**TASK OBJECTIVE**
Give back every line of the data exactly. Pictures are not part of the copy.

**SUPPLIED INFORMATION**
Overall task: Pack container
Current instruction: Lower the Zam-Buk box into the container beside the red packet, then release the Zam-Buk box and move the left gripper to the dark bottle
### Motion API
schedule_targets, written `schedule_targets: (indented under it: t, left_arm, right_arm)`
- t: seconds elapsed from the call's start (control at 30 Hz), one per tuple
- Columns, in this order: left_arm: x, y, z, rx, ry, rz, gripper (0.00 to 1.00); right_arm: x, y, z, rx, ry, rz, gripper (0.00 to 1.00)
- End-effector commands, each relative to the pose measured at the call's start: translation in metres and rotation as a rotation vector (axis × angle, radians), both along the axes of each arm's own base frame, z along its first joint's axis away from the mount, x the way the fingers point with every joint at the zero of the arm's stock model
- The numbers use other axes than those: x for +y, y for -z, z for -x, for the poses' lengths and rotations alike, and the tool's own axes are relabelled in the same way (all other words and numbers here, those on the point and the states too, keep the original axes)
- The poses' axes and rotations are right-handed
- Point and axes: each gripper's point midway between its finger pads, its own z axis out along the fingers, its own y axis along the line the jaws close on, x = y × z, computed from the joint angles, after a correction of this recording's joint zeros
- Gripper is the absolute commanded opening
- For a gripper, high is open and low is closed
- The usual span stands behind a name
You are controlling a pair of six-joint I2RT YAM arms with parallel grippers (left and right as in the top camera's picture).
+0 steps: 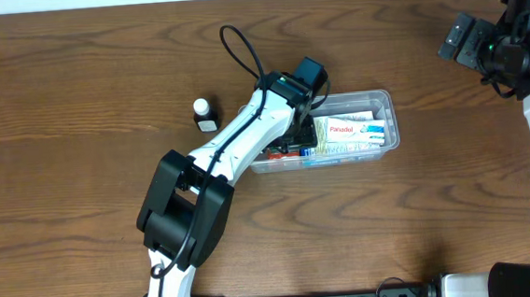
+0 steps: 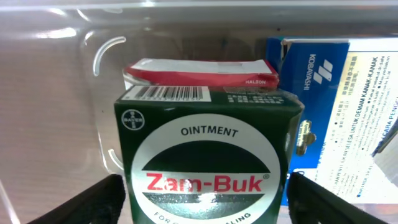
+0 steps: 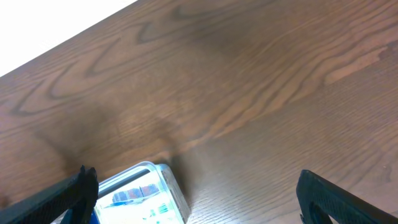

**TASK SOLUTION**
Overall task: Pack container
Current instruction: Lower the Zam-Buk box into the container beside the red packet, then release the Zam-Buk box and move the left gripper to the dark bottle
### Motion API
schedule_targets, written `schedule_targets: (indented under it: t, left_arm, right_arm)`
- t: seconds elapsed from the call's start (control at 30 Hz), one per tuple
- Columns, in this order: left_arm: x, y, z, rx, ry, rz, gripper (0.00 to 1.00); right_arm: x, y, z, rx, ry, rz, gripper (0.00 to 1.00)
- End-effector commands, each relative to the pose measured at the call's start: translation in metres and rotation as a rotation vector (axis × angle, radians), both along the axes of each arm's own base frame, z along its first joint's axis away from the mount, x the way the fingers point with every joint at the zero of the arm's stock model
- The numbers use other axes than those: x for +y, y for -z, z for -x, for the poses' lengths and rotations alike, and the tool's own axes are relabelled in the same way (all other words and numbers here, those on the point and the states too, keep the original axes)
- The poses' axes and rotations are right-handed
- Point and axes: each gripper's point midway between its finger pads, its own z axis out along the fingers, its own y axis along the line the jaws close on, x = y × z, computed from the joint angles, after a correction of this recording's joint zeros
- Gripper is the absolute commanded opening
- For a gripper, high is open and low is closed
- The usual span stands behind a name
You are controlling a pair of six-joint I2RT YAM arms with parallel grippers (left and right as in the top camera's picture).
+0 steps: 
+0 steps: 
+0 steps: 

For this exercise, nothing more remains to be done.